Uno de los principales factores de riesgo en el comercio exterior es el documental, debiendo existir una total compatibilidad entre la mercadería, la documentación, y la información contenida en la misma, algo que en la práctica no siempre sucede con el devenir de los negocios. “Cuando hacemos una compraventa internacional no solo compramos mercadería, compramos también documentos e información”, resalta Terzian. También agrega que tener una interacción con el Despachante de Aduana desde el conocimiento, agrega valor y disminuye los riesgos. “Si yo hablo con mi Despachante de Aduana y  no hablo con propiedad o le pido que haga algo que no se puede hacer, pierdo autoridad a la hora de exigirle resultados. Por lo que  el gerenciamiento del Despachante de Aduana, desde la  Compañía, es vital para asegurar los mejores resultados”.

Siguiendo este concepto, es de real importancia comprender que en comercio internacional se trabaja con “socios” y no con “proveedores”. Esto parece un detalle menor, pero conceptualmente es reconocer a quienes son parte de todo proceso de comercio internacional, de la manera adecuad.

Sobre cómo mitigar los riesgos Terzian opina que hay que trabaja en la autogestión. “Debe haber un monitoreo y seguimiento constante de toda la cadena: el Despachante de Aduana, la Aduana, el Freight Forwarder, el  Transportista, etc. Es más caro, pero al final del día, para cierto perfil de compañía es indispensable. El costo, en estos casos, debería pasar a segundo plano”.
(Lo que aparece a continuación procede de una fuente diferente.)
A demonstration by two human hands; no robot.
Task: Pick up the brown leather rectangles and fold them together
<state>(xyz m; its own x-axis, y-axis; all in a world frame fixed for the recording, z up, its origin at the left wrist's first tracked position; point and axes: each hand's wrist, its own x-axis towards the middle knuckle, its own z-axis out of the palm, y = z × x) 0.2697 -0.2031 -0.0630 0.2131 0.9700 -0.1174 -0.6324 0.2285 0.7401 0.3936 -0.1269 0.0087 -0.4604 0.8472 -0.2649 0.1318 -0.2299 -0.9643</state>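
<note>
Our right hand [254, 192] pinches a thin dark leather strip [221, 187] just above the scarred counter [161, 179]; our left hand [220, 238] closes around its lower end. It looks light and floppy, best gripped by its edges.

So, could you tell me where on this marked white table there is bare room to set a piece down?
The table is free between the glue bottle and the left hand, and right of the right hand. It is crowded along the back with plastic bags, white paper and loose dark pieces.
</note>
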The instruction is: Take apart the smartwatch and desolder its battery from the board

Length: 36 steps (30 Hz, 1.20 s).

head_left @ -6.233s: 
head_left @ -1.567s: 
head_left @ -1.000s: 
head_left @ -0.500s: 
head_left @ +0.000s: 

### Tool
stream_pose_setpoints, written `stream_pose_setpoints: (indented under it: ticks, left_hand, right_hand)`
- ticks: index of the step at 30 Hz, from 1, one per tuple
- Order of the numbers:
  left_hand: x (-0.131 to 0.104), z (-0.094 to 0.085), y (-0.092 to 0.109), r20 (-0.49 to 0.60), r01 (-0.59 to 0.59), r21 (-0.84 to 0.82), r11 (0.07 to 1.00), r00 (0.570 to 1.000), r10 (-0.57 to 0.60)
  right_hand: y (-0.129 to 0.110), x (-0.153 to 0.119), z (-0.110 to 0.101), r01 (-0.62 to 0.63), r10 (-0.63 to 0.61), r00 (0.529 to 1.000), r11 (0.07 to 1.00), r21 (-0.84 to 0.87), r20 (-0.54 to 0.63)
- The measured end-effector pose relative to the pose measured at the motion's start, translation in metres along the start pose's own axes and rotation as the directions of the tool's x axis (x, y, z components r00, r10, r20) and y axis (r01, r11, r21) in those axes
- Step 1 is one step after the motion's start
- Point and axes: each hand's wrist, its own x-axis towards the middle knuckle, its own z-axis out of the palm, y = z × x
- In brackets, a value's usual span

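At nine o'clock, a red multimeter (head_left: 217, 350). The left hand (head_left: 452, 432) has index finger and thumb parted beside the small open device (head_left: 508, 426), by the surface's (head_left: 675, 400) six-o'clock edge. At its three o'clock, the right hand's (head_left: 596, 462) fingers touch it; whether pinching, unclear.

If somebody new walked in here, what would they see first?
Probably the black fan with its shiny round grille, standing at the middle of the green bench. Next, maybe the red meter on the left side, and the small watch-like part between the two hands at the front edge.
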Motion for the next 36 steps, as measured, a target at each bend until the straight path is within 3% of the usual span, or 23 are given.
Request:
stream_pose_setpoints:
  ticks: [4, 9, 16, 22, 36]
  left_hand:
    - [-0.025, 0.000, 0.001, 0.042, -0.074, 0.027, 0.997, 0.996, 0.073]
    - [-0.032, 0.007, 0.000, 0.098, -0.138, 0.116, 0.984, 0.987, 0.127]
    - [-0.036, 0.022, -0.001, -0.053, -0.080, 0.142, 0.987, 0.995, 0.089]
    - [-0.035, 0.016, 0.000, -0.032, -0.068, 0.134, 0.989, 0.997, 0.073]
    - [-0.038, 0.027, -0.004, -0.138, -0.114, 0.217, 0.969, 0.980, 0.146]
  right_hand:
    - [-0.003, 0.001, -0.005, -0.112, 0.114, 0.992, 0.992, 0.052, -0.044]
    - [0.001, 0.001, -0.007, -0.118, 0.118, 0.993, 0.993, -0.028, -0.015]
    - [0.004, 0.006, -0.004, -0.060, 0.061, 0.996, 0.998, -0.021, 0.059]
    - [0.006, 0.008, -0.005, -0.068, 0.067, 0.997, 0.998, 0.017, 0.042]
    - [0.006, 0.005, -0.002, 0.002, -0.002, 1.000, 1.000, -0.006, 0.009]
Como cierre Terzian comentó la importancia de  tener un rol proactivo  y estar atento para lograr la excelencia operacional en Comercio  Exterior, es decir “entender la lógica de los negócios y no ver como pasan las cosas, sino hacer que las cosas pasen.  El rol mas importante de la gerencia de Comercio Exterior es Agregar Valor a la Compañía y a la Sociedad, por ello trabajar en el desarrollo y en el entrenamiento constante de la gente son los factores clave para la creación de equipos de trabajo eficientes y para el logro de los mejores resultados” , sentenció Alejandro.

Para lograr este objetivo, la tecnología es realmente un factor relevante, tanto para suprimier las tareas manules y de poco valor agregado, como para disminuir la posibilidad de error en todo lo relacionado a compliance. Lograr identificar con quién se está haciendo negocios, conocer su información financiera y saber si tiene antecedentes por algún litigio o infracciones, son aspectos que al final del día, hacen a la confianza que nuestros clientes tienen en sus terceras partes ya que ello impacta directamente en su empresa.